Maps for Environmentalists

Maps for Environmentalists

Thursday, August 16, 2012

Meghan MacLean

In College Woods at UNH, graduate student Meghan MacLean stands by a stream that feeds into the Oyster River, which flows into Great Bay, a National Estuarine Research Reserve.

New UNH App Makes Monitoring New Hampshire’s Coastal Watershed Easier.

Graduate student Meghan MacLean’s new software application won’t help you find the nearest barbecue joint. But if you live in New Hampshire’s Coastal Watershed, it will help you understand how your landscape is fragmenting and changing due to development.

Fragmentation of the natural habitat, especially of forests, has adversely affected many parts of the Coastal Watershed. For example, eelgrass meadows, the estuary’s nurseries, diminished by more than 50 percent from 1996 to 2008, according to UNH researcher Fred Short. This is just one indicator of poor water quality, which is generally attributed to the destruction of natural ecosystems through human development. The results of MacLean’s work have produced a better program for mapping forest fragmentation in the Coastal Watershed, created a map of the probability of invasive species presence, and also documented methods that can be used for remotely monitoring the effects of landscape change for years to come.

Map showing the coastal watershed for New Hampshire

 

New Hampshire’s Coastal Watershed comprises 10 percent of the total area of the state. Great Bay, a National Estuarine Research Reserve, is a critical component of the watershed, providing habitat for myriad fish and bird species. View map. More detailed maps below. 

“Practically speaking, my program, PolyFrag, is a specialized tool for mapping habitat fragmentation. It’s useful for land managers, town planning boards, and organizations such as The Nature Conservancy or the Environmental Protection Agency,” says MacLean, who’s earning her doctorate in natural resources and Earth systems science. “Now areas that might be vulnerable to invasive species can be identified remotely and the advancing of invasive species can possibly be mitigated.”

Within New Hampshire’s Coastal Watershed is Great Bay, a National Estuarine Research Reserve. Six different rivers feed into it. MacLean notes in her dissertation that from 1980 to 2010 there has been a 52 percent growth in population in this region.

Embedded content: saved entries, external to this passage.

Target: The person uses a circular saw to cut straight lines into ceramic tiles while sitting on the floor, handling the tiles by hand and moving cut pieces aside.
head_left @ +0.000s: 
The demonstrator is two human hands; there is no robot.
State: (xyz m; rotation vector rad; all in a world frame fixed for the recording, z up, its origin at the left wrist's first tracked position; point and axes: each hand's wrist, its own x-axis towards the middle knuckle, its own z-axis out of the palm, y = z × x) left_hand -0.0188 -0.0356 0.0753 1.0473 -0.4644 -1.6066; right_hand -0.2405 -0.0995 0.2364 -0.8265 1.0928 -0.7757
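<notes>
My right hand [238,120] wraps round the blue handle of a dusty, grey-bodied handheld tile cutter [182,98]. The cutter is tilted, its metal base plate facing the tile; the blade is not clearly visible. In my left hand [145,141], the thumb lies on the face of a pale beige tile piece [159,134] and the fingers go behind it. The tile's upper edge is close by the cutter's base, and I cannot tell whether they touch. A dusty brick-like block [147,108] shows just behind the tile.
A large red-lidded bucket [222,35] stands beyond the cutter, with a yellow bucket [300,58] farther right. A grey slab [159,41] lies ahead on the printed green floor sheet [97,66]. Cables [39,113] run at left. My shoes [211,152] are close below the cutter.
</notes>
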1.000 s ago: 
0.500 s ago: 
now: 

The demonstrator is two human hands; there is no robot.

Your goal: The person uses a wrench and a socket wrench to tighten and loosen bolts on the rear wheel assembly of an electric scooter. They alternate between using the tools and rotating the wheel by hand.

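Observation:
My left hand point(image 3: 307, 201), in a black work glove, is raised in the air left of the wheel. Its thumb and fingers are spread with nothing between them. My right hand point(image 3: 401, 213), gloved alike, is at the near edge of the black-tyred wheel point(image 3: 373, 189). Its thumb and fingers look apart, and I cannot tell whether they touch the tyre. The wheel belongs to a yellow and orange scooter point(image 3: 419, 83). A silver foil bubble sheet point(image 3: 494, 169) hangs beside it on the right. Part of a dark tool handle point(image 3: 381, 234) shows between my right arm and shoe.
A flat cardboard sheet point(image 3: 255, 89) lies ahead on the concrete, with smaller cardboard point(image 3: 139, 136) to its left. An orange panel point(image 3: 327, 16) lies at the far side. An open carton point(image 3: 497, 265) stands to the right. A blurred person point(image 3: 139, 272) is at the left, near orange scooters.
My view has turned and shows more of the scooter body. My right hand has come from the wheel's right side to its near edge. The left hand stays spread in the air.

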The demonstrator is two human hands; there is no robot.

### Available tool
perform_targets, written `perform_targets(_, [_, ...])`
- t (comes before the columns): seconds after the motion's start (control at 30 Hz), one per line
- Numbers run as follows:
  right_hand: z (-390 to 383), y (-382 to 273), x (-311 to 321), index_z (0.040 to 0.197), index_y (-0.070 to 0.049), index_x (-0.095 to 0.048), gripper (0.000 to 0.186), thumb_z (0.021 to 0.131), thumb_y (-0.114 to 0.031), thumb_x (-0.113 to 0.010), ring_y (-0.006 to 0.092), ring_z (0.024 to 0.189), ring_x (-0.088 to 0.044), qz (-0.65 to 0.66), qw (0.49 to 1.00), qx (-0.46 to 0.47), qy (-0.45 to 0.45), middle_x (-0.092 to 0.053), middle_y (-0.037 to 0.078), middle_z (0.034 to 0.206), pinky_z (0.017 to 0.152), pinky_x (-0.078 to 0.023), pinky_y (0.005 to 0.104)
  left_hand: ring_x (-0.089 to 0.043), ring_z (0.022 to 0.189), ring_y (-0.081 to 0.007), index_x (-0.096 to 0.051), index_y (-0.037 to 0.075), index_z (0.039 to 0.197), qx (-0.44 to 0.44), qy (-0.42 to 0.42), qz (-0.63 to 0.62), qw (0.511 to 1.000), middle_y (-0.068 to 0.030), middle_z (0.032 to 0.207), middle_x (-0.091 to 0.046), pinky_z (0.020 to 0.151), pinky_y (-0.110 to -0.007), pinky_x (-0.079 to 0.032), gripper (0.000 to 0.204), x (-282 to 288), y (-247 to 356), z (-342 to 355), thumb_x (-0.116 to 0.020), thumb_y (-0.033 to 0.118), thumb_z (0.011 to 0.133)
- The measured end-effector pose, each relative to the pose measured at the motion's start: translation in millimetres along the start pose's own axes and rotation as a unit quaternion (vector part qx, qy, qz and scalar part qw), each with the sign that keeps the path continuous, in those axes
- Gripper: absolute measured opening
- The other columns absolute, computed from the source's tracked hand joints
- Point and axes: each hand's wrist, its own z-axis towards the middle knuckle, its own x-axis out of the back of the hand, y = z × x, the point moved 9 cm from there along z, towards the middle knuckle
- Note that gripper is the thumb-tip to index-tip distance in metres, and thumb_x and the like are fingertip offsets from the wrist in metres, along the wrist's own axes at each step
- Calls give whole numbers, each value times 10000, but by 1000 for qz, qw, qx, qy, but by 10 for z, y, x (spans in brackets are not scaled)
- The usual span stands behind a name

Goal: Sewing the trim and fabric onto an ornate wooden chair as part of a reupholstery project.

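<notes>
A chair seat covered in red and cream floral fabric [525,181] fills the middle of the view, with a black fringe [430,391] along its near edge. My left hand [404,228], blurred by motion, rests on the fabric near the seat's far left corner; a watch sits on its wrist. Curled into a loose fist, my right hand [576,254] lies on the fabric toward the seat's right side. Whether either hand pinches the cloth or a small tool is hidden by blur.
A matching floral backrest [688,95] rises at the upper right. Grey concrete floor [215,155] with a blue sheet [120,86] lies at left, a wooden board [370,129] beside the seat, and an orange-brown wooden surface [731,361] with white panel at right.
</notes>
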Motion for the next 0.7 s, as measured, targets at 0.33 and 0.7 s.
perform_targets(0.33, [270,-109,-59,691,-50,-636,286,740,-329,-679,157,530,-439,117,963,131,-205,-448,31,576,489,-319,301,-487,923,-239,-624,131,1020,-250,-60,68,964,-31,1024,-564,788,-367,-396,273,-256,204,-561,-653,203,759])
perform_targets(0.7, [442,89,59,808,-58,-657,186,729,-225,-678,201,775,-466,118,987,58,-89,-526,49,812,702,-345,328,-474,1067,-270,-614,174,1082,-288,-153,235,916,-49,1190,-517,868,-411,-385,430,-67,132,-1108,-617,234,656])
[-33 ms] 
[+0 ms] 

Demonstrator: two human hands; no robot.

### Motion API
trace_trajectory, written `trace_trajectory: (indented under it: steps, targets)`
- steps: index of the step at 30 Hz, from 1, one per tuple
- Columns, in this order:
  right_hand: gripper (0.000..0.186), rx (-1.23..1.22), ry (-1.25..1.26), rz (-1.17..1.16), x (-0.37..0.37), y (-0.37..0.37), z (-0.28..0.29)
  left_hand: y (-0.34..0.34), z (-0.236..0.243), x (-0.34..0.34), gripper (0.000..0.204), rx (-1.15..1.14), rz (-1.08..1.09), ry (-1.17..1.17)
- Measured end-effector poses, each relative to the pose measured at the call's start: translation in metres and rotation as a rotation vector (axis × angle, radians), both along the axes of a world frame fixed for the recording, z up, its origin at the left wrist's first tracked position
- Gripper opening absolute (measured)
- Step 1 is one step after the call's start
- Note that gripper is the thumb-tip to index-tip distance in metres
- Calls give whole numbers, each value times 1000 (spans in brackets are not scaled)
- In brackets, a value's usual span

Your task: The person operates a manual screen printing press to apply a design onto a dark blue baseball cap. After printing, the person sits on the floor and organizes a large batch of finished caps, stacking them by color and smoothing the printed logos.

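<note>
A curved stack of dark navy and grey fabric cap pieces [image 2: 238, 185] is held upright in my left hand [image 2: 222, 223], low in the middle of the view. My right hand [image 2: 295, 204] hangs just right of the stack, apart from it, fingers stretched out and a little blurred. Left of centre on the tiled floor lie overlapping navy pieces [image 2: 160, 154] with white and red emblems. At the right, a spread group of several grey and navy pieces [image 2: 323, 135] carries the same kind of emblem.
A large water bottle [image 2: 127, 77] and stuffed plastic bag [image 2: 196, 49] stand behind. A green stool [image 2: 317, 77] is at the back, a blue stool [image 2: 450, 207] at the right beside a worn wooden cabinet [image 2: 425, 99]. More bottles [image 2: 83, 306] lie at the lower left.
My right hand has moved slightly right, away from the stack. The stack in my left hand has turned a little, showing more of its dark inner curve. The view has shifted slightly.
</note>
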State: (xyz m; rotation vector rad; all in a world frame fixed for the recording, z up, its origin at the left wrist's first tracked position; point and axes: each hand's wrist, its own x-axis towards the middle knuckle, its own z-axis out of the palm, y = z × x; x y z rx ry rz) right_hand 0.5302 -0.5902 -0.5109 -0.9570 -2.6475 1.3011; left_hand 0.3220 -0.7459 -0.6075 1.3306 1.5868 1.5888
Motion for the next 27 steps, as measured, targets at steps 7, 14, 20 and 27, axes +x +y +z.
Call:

Due to development, both of MacLean’s maps – the land cover map and the invasive species or PolyFrag map – represent a lot of fragmentation. On the computer, they both look like very complicated puzzles.

To create an updated land cover map of the region for studying fragmentation and invasive species spread, MacLean used Landsat images of the Coastal Watershed, invasive species data provided by the New Hampshire Nature Conservancy, and did fieldwork.

“Once I had a sampling of ground data, I could perform a classification to turn my Landsat images into a land cover map of the area,” says MacLean. Since Landsat takes a new image of the region every 14 days, for monitoring purposes, the PolyFrag maps can be updated often.

Currently, the most popular program for studying fragmentation is FRAGSTATS, a freely available software program. However, it only performs a statistical analysis in tabular form.

MacLean’s new program, PolyFrag does the same statistical analyses that FRAGSTATS does, but also has excellent visual display capabilities. Additionally, PolyFrag runs as an app within ArcGIS (esri®) software, a geographic information system program used widely throughout the world.

MacLean’s adviser, Russell Congalton, professor of remote sensing and geographic information systems, is editor-in-chief of one of the discipline’s leading journals, Photogrammetic Engineering and Remote Sensing. He also is the director of New Hampshire View (NHView), a website that promotes the use of remotely sensed data, hosted by the University of New Hampshire. ”

MacLean’s program, PolyFrag, will be open source software, available soon on the NHView website.

“I knew I wanted to go open source with this program,” says MacLean. “I like the idea that other people are able to modify the code to suit their purposes. My hope is that people will use it to study their own natural communities.

“The more people we can help, the better!”

Link to Land Cover Map

Land Cover Map of the New Hampshire Coastal Watershed

Using Landsat images of the Coastal Watershed, invasive species data provided by the New Hampshire Nature Conservancy, and fieldwork data, graduate student Meghan MacLean created an updated land cover map. View map.

Link to PolyFrag Map

PolyFrag Prediction Probability Map for the New Hampshire Coastal Watershed

Using PolyFrag, the computer software application that she designed, graduate student Meghan MacLean can translate land cover maps into probability maps that show an area’s vulnerability to invasive species. View map.